**Problem statement**
Word for word, transcribe the data below from the line with "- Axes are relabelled" to the line with "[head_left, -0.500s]", keeping both of those lines.

**Dataset section**

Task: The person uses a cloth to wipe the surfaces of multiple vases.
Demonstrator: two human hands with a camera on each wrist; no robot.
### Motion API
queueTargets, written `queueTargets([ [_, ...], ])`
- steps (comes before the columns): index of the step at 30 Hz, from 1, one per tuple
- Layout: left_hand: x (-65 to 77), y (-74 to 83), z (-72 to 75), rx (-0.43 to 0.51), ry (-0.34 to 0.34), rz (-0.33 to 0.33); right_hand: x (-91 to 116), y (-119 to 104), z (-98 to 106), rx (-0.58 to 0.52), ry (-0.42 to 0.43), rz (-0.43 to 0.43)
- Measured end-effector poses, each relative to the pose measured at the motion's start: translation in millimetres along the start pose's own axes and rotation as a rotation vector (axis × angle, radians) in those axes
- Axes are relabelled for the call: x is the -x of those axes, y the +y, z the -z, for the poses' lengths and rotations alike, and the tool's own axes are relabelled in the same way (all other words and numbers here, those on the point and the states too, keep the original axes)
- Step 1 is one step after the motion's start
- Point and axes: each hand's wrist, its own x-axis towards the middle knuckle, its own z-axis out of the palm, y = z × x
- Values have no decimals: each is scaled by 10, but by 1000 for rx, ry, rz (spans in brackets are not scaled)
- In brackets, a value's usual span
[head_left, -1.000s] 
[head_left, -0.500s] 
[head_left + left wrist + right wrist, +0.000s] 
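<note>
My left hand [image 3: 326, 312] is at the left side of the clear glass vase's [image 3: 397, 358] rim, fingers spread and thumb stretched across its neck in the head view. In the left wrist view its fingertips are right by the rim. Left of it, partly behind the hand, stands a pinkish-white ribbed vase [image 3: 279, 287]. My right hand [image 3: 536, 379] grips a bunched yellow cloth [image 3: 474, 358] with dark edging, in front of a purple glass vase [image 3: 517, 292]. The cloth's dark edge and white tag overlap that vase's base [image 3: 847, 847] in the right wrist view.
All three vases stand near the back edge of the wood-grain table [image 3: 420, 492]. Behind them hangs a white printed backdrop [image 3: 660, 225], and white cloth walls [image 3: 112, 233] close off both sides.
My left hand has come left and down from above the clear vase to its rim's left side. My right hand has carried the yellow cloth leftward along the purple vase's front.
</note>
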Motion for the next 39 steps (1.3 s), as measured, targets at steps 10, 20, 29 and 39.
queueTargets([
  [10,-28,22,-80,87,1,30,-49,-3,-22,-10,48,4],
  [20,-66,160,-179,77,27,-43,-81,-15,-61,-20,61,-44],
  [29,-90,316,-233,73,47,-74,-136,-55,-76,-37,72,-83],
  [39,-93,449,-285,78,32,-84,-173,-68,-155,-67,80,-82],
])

**Output for this exercise**
- Axes are relabelled for the call: x is the -x of those axes, y the +y, z the -z, for the poses' lengths and rotations alike, and the tool's own axes are relabelled in the same way (all other words and numbers here, those on the point and the states too, keep the original axes)
- Step 1 is one step after the motion's start
- Point and axes: each hand's wrist, its own x-axis towards the middle knuckle, its own z-axis out of the palm, y = z × x
- Values have no decimals: each is scaled by 10, but by 1000 for rx, ry, rz (spans in brackets are not scaled)
- In brackets, a value's usual span
[head_left, -1.000s] 
[head_left, -0.500s] 

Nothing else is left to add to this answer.